Because FreeBSD is pretty strict about where certain files go, this scheme works pretty well.  You could of course continue to subdivide it up to your heart’s desire, creating more subdirectories in /usr/share and such.

For Gentoo, you’ll probably want a simpler scheme, as Linux tends to be much sloppier about the locations of things:

zfs create -o exec=on -o setuid=off -o compression=off data/gentoo/tmp
zfs create -o exec=on -o setuid=on -o compression=lz4 data/gentoo/usr
zfs create -o exec=off -o setuid=off -o compression=lz4 data/gentoo/var

A Gentoo master might be able to subdivide this up as I’ve done with FreeBSD.

The final task is to mount all these filesystems manually with the following command template:

mount -t zfs data/freebsd/<path> /mnt/<path>

This is necessary, as all the mount-points will be “legacy”.  I won’t waste space by showing all the commands here.

Install and Configure the FreeBSD system

Now type “exit”, which will drop you back into the FreeBSD installer, with everything mounted at /mnt/.  The remainder of the installation procedure is straightforward.  However, you’ll need to opt to go to a shell for two final configuration tasks.

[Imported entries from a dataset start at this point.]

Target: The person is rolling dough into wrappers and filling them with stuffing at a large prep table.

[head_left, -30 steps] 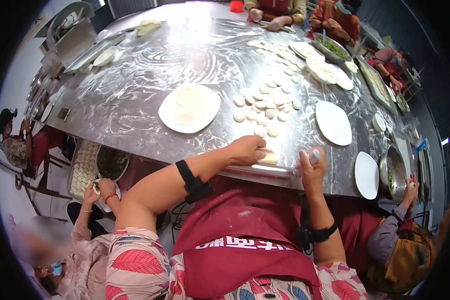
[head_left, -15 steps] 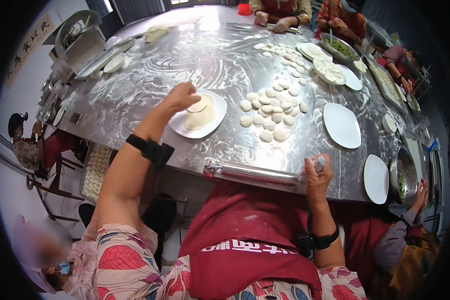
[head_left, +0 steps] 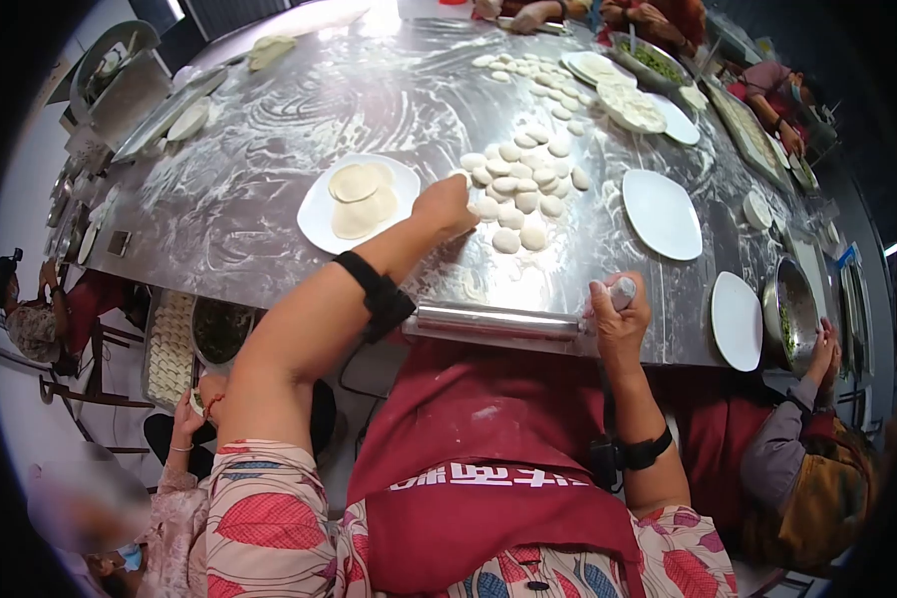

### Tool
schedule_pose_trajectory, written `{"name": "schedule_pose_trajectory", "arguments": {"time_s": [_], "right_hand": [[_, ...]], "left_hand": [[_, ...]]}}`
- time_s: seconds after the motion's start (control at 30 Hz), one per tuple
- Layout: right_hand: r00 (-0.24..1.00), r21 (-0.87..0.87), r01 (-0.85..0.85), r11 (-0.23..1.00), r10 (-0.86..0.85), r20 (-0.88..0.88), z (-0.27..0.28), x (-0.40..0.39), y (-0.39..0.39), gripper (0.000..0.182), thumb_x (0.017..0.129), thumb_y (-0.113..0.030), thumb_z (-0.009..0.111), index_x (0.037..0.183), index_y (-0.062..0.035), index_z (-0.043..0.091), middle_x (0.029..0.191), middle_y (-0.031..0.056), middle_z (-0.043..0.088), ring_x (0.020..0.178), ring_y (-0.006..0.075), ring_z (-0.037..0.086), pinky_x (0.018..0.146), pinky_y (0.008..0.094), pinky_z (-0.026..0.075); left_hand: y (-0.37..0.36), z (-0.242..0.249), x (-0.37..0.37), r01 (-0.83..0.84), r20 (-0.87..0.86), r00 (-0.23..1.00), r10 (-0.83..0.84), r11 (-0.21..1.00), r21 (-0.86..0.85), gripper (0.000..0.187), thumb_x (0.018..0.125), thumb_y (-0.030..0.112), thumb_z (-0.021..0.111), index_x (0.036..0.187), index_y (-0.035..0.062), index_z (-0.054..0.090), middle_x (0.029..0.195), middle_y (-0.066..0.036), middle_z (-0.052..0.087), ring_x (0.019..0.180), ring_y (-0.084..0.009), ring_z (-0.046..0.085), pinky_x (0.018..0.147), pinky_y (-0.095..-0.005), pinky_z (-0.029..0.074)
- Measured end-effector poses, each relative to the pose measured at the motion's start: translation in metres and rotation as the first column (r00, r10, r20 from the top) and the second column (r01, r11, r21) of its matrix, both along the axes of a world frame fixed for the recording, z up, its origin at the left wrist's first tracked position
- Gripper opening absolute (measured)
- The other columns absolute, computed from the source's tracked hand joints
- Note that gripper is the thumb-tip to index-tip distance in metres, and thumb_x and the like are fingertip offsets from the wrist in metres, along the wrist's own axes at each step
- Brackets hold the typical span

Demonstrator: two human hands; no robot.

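My left hand (head_left: 447, 209) is at the left edge of a cluster of small round dough pieces (head_left: 532, 236), fingers curled down at the table. Whatever is under its fingertips is hidden. To its left, a white plate (head_left: 314, 221) bears several thin round dough wrappers (head_left: 361, 197), some overlapping. My right hand (head_left: 623, 307) grips the right handle of a metal rolling pin (head_left: 498, 321), which lies along the near table edge. The pin's left handle is hidden behind my left forearm's black strap device.
The floured steel table (head_left: 259, 189) has two bare white plates, one (head_left: 663, 214) right of the dough, another (head_left: 737, 321) nearer. A metal bowl of green filling (head_left: 795, 314) stands at right. Other people work around the table; a tray of dumplings (head_left: 172, 344) sits lower left.
My left hand has left the wrappers on the plate and moved right to the dough pieces. My right hand still holds the rolling pin. The whole view has shifted slightly.
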State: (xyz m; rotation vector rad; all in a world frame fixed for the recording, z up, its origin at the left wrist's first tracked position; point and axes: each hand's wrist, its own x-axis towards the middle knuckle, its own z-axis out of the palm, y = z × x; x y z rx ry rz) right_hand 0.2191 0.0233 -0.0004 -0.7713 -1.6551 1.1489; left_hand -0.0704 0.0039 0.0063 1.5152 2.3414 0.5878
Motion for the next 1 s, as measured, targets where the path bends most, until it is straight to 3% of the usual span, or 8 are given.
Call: {"name": "schedule_pose_trajectory", "arguments": {"time_s": [0.13,0.17,0.27,0.3,0.53,0.7,0.97,1.0], "right_hand": [[1.000,-0.026,-0.027,0.999,0.027,0.002,-0.002,0.001,0.004,0.017,0.085,-0.007,0.064,0.085,-0.0067,0.048,0.062,0.0005,0.053,0.053,0.0061,0.051,0.048,0.0211,0.041],[0.999,-0.039,-0.023,0.999,0.025,0.031,0.000,-0.001,0.006,0.017,0.085,-0.007,0.064,0.085,-0.0067,0.048,0.062,0.0005,0.053,0.053,0.0061,0.051,0.048,0.0210,0.041],[0.998,-0.014,-0.048,0.999,0.048,0.050,-0.002,0.002,0.010,0.016,0.085,-0.006,0.064,0.086,-0.0065,0.048,0.063,0.0004,0.054,0.054,0.0061,0.051,0.048,0.0208,0.041],[0.997,0.003,-0.061,0.998,0.061,0.040,-0.003,0.001,0.011,0.016,0.085,-0.006,0.064,0.086,-0.0065,0.048,0.063,0.0004,0.054,0.054,0.0061,0.051,0.048,0.0207,0.041],[0.996,-0.038,-0.081,0.996,0.080,-0.035,-0.001,0.002,0.004,0.016,0.085,-0.006,0.064,0.086,-0.0062,0.048,0.064,0.0004,0.053,0.055,0.0061,0.052,0.048,0.0213,0.041],[0.985,0.066,0.010,0.998,-0.021,0.169,0.027,-0.009,0.010,0.018,0.084,-0.008,0.065,0.085,-0.0050,0.047,0.063,0.0007,0.054,0.054,0.0059,0.051,0.046,0.0216,0.040],[0.990,0.018,0.034,0.999,-0.036,0.134,0.005,-0.013,0.017,0.016,0.083,-0.008,0.063,0.087,-0.0034,0.048,0.065,0.0025,0.055,0.056,0.0073,0.053,0.048,0.0224,0.041],[0.991,0.017,0.048,0.999,-0.050,0.128,0.005,-0.007,0.014,0.016,0.083,-0.007,0.063,0.087,-0.0031,0.048,0.065,0.0027,0.055,0.056,0.0077,0.053,0.049,0.0226,0.041]], "left_hand": [[-0.022,-0.008,0.023,0.192,0.178,0.963,-0.201,0.979,0.064,0.040,0.066,0.024,0.071,0.098,0.0040,0.058,0.088,-0.016,0.061,0.083,-0.0310,0.060,0.070,-0.0387,0.047],[-0.027,-0.009,0.029,0.328,0.059,0.943,-0.327,0.945,-0.013,0.031,0.068,0.024,0.069,0.092,0.0052,0.060,0.088,-0.015,0.063,0.083,-0.0305,0.061,0.069,-0.0395,0.047],[-0.040,0.020,0.038,0.388,0.080,0.921,-0.380,0.886,-0.256,0.024,0.070,0.022,0.066,0.085,0.0044,0.062,0.085,-0.015,0.064,0.082,-0.0307,0.062,0.069,-0.0406,0.047],[-0.044,0.018,0.033,0.352,0.086,0.936,-0.342,0.924,-0.149,0.019,0.072,0.018,0.064,0.082,0.0033,0.062,0.081,-0.015,0.064,0.078,-0.0293,0.062,0.068,-0.0389,0.047],[-0.041,-0.005,0.046,0.415,0.488,0.805,-0.337,0.908,-0.057,0.015,0.072,0.012,0.066,0.083,0.0017,0.062,0.073,-0.006,0.062,0.070,-0.0140,0.057,0.064,-0.0302,0.046],[-0.025,-0.015,0.069,0.321,0.406,0.856,-0.319,0.945,0.065,0.013,0.072,0.010,0.064,0.081,0.0011,0.063,0.074,-0.008,0.064,0.068,-0.0155,0.059,0.063,-0.0303,0.046],[-0.018,0.001,0.063,0.423,0.413,0.840,-0.351,0.901,-0.096,0.011,0.071,0.008,0.062,0.079,-0.0002,0.064,0.069,-0.010,0.063,0.066,-0.0163,0.059,0.061,-0.0306,0.047],[-0.021,-0.003,0.062,0.414,0.280,0.877,-0.390,0.910,-0.032,0.012,0.072,0.007,0.061,0.080,-0.0008,0.063,0.070,-0.010,0.063,0.066,-0.0160,0.059,0.062,-0.0304,0.047]]}}
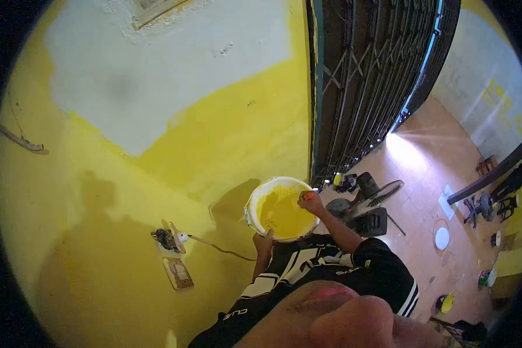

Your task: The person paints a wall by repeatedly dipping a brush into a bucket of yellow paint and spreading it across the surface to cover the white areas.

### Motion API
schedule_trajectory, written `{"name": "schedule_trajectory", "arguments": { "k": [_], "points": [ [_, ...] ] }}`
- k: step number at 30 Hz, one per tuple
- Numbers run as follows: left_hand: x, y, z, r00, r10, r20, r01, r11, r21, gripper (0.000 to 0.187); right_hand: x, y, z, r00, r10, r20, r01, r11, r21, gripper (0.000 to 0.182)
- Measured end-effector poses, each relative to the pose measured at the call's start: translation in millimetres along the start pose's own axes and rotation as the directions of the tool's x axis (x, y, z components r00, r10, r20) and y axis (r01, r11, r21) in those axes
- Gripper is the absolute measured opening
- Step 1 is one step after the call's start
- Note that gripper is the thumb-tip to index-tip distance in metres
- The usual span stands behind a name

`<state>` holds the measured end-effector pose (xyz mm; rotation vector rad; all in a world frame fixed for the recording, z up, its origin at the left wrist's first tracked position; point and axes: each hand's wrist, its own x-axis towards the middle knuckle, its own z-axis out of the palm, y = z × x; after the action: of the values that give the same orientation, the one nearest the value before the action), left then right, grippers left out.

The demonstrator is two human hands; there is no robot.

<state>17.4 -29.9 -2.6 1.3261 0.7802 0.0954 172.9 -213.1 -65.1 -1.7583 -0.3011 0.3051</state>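
The person's left hand (pixel 265 239) clasps the near rim of a round white plastic bucket of yellow paint (pixel 281 210), steadying it at chest height so it stays level. The right hand (pixel 311 202) rests on the far rim, its grip closed on a small orange-handled tool (pixel 308 196) whose working end is hidden. Beyond stands the part-painted yellow and white wall (pixel 156 104); to the right, a dark folding metal gate (pixel 371 75).

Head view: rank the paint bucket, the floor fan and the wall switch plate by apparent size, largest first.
1. Paint bucket, though it is nearest the camera.
2. Floor fan, farther down, so unsure against the bucket.
3. Wall switch plate, clearly smallest.
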Motion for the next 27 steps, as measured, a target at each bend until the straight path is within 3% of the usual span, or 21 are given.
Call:
{"name": "schedule_trajectory", "arguments": {
  "k": [1, 2, 3, 5, 7, 8, 9, 11, 12, 14, 16, 19, 23, 25, 27],
  "points": [
    [-2, -4, -4, 0.999, -0.041, 0.0, 0.041, 0.999, 0.001, 0.032, -5, -2, 3, 1.0, 0.01, -0.003, -0.01, 1.0, 0.007, 0.019],
    [5, -13, -6, 0.999, -0.04, 0.005, 0.04, 0.999, 0.002, 0.032, -3, -7, 1, 0.997, 0.076, -0.029, -0.064, 0.953, 0.295, 0.019],
    [15, -29, -9, 1.0, 0.021, -0.001, -0.021, 1.0, -0.016, 0.032, -2, -18, -2, 0.989, 0.144, -0.034, -0.101, 0.825, 0.556, 0.018],
    [19, -36, -8, 0.997, 0.08, -0.007, -0.08, 0.996, -0.037, 0.033, 1, -30, -11, 0.985, 0.169, -0.03, -0.114, 0.774, 0.623, 0.016],
    [7, -23, -8, 0.99, 0.141, -0.015, -0.141, 0.99, -0.008, 0.034, 7, -35, -18, 0.976, 0.208, -0.063, -0.078, 0.607, 0.791, 0.012],
    [3, -15, -6, 0.99, 0.142, -0.015, -0.142, 0.99, -0.009, 0.034, 20, -22, -20, 0.97, 0.239, -0.033, -0.099, 0.517, 0.85, 0.01],
    [0, -9, -6, 0.996, 0.092, -0.015, -0.092, 0.996, 0.017, 0.033, 26, -27, -25, 0.971, 0.238, -0.032, -0.099, 0.516, 0.851, 0.01],
    [-2, -4, -5, 0.999, 0.04, -0.018, -0.039, 0.998, 0.045, 0.033, 41, -42, -38, 0.99, 0.094, 0.104, -0.13, 0.34, 0.931, 0.01],
    [-2, -3, -5, 0.999, 0.012, -0.032, -0.01, 0.999, 0.043, 0.032, 50, -51, -41, 0.99, 0.094, 0.106, -0.132, 0.34, 0.931, 0.01],
    [-2, -5, -5, 0.999, -0.015, -0.045, 0.017, 0.999, 0.039, 0.031, 72, -70, -46, 0.992, 0.088, -0.088, 0.063, 0.247, 0.967, 0.012],
    [-1, -6, -6, 0.996, 0.082, -0.038, -0.079, 0.994, 0.076, 0.028, 94, -105, -55, 0.989, -0.051, -0.138, 0.146, 0.226, 0.963, 0.011],
    [-11, 10, 0, 0.998, 0.026, -0.051, -0.024, 0.999, 0.027, 0.028, 129, -154, -70, 0.968, -0.155, -0.198, 0.229, 0.218, 0.949, 0.011],
    [3, -7, -4, 0.999, 0.034, 0.007, -0.034, 0.999, 0.01, 0.029, 160, -227, -89, 0.876, -0.267, -0.402, 0.463, 0.225, 0.857, 0.017],
    [-4, 2, -4, 0.99, 0.132, 0.039, -0.137, 0.98, 0.146, 0.029, 163, -262, -92, 0.836, -0.288, -0.466, 0.534, 0.235, 0.812, 0.022],
    [-5, 6, -4, 0.991, 0.122, 0.05, -0.13, 0.968, 0.213, 0.029, 165, -287, -95, 0.748, -0.337, -0.571, 0.655, 0.242, 0.716, 0.029]
  ]
}}
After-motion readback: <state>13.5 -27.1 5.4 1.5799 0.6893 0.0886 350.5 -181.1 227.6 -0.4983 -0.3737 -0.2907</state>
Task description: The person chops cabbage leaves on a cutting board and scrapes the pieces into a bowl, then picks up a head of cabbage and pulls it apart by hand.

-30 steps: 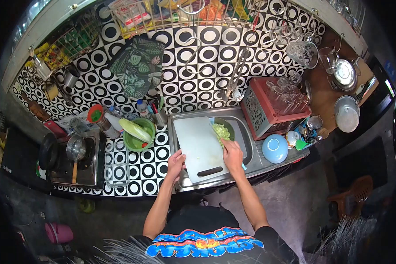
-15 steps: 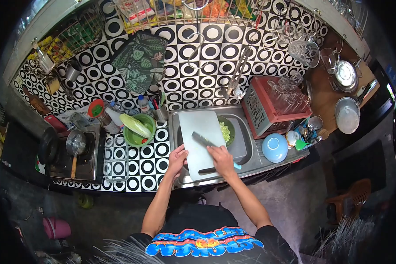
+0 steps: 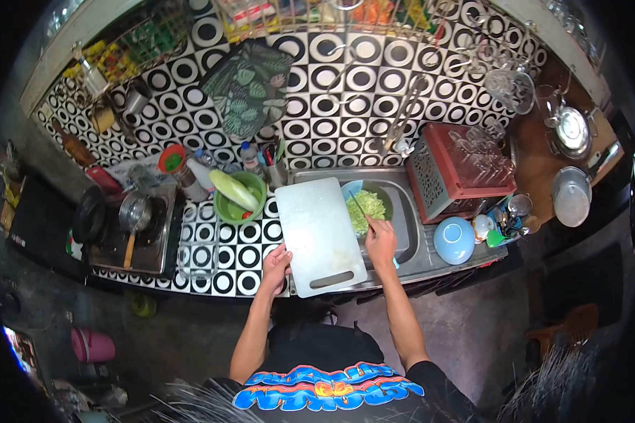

Go to the shell, then enter into the new FreeBSD system

chroot /mnt

Create the fstab

Since we mount the vast majority of the ZFS datasets to different paths in each OS, we’ll need to create an /etc/fstab file for them.  The following fstab will mount all the datasets to the right locations:

data/freebsd/tmp /tmp zfs rw 0 0
data/freebsd/usr /usr zfs rw 0 0
data/freebsd/usr/include /usr/include zfs rw 0 0
...
data/gentoo/ /gentoo zfs rw 0 0
data/gentoo/tmp /gentoo/tmp zfs rw 0 0
...
proc /proc procfs rw 0 0

Note that I’ve left out all a number of the entries.  You’ll have to map each dataset to its proper path as shown above.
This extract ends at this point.